### WORK TASK
The answer should consist solely of the lines from the first one below through the line containing "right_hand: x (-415", copied exactly.

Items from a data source
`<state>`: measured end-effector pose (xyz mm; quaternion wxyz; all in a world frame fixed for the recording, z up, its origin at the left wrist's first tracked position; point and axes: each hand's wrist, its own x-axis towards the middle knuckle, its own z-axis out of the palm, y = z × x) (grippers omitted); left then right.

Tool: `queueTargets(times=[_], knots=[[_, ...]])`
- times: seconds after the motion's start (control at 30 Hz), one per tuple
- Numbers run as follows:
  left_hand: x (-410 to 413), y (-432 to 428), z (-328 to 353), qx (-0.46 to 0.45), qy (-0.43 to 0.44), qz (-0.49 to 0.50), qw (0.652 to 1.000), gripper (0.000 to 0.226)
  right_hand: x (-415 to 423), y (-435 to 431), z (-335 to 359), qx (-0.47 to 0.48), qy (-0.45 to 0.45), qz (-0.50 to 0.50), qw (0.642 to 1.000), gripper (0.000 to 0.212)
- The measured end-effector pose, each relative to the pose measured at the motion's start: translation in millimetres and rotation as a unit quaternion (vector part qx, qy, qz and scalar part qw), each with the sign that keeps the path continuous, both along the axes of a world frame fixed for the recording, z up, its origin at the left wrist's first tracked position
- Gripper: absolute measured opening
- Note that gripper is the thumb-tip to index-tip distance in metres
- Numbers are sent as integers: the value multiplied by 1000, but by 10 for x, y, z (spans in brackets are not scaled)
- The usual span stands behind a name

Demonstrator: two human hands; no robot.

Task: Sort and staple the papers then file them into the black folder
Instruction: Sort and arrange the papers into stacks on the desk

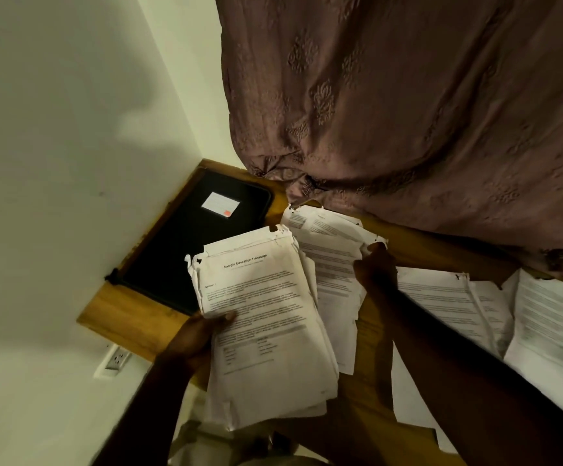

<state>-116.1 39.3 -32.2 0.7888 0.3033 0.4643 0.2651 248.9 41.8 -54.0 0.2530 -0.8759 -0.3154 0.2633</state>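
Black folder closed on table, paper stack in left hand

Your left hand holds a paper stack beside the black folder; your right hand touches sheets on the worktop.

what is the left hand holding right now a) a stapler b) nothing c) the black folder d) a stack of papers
d: the left hand grips the stack by its edge, thumb on the top sheet, while the folder lies untouched behind it.
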Motion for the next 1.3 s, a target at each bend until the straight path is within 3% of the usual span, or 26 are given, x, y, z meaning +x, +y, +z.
queueTargets(times=[0.13,0.23,0.43,0.53,0.63,0.73,0.8,0.93,1.13,1.23,1.3], knots=[[104,25,133,18,-9,0,1000,38,17,64,2,13,-42,11,999,31],[123,71,120,23,-10,-9,1000,40,-63,69,-23,62,-18,1,998,28],[416,220,153,38,-21,-57,997,43,-50,-58,82,129,201,-34,970,29],[650,272,208,54,-19,-88,994,43,57,-167,-71,120,278,-9,953,43],[874,293,228,81,3,-94,992,40,18,-265,111,163,435,-30,885,45],[1022,282,143,88,30,-88,992,43,-11,-388,166,193,516,-36,834,44],[1070,268,84,104,61,-91,989,45,-47,-456,168,203,519,8,830,40],[1141,224,6,140,98,-98,980,41,-86,-537,148,177,428,116,878,48],[1189,173,45,178,160,-68,969,34,-143,-637,195,205,385,123,891,57],[1209,220,94,247,218,-48,943,66,-79,-688,296,224,426,127,867,54],[1215,210,150,205,192,-22,960,101,-33,-720,370,237,446,117,855,54]])
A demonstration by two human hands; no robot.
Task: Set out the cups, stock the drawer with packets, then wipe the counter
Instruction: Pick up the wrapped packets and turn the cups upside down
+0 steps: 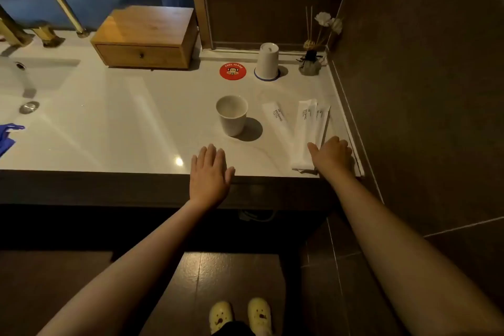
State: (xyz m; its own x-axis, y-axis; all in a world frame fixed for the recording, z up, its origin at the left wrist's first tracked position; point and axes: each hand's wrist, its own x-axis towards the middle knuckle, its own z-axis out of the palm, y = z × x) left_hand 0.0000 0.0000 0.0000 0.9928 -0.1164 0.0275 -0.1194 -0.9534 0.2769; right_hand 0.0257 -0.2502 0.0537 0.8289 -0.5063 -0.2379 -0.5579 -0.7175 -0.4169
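Your slippers [240, 315] sit lowest in view, below the front edge of the counter [122, 131]. Landmark: the cup [231, 114], mouth up, standing bare on the counter with no coaster under it. Left hand [210, 174]: just nearer you than the cup, palm down on the counter's front edge, fingers straight and together, holding nothing; judged a brace or rest. Right hand [332, 155]: right of the cup and nearer you, on the near ends of the packets [308, 128], thumb laid across the top one, fingers bent downward; cannot tell whether it grips them or only presses. Packets lie just right of the cup, running away from you, one apart and angled, the others stacked; judged staged for the drawer. Print on two reads "BRUSHING TEETH". Beyond the cup: red coaster [233, 71], lettered "PAUL FRANK" over a monkey face, nothing on it; judged the cup's intended seat. Beyond and right of the cup: inverted cup [267, 61], mouth down on a blue-rimmed coaster, likely to keep it clean. Beyond and left of the cup: wooden box [144, 24], its drawer [140, 56] closed, so stocking is judged not begun. Far left of the cup, at the frame edge: blue item [8, 136], cloth or glove, cannot tell; wiping is judged still ahead.
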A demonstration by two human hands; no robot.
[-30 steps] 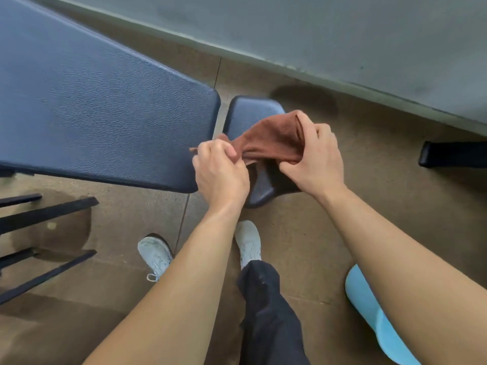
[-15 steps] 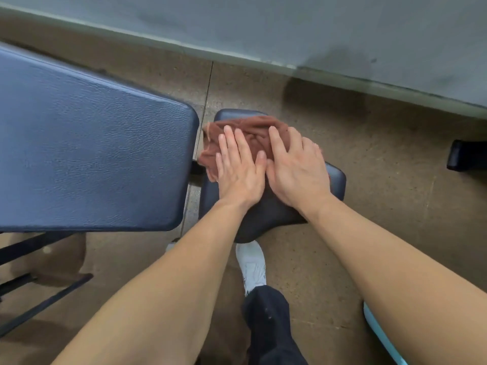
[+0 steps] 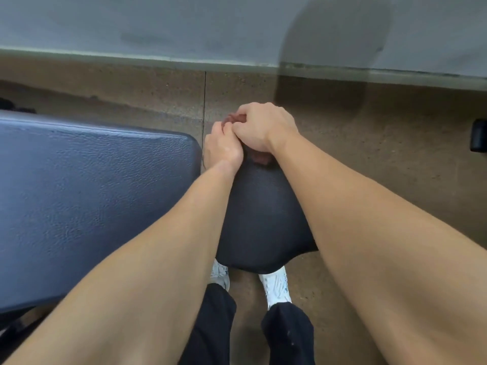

### RESPONSE TO THE EXERCISE
`<state>`: measured end-effector pose (xyz mm; quaternion wxyz; all in a world frame fixed for the recording, z up, its origin at the left wrist's first tracked position; point and axes: each hand's wrist, its own x-axis towards the middle knuckle, its own z-axis out of the palm, y = z × x) (grippers omitted); left then right.

Tool: `queueTargets(times=[_], knots=[[_, ...]])`
- times: seconds after the motion's start (control at 30 Hz), one per tuple
- Numbers run as follows:
  left_hand: x (-410 to 413), y (-432 to 428), z (-328 to 353), qx (-0.46 to 0.45), qy (-0.43 to 0.44), qz (-0.49 to 0.50), qw (0.652 to 1.000), gripper (0.000 to 0.226)
  right_hand: x (-415 to 423), y (-435 to 431), z (-335 to 359), qx (-0.47 to 0.48), qy (-0.45 to 0.45), qz (-0.50 to 0.50), qw (0.642 to 1.000), gripper (0.000 to 0.212)

With this, the answer is finished.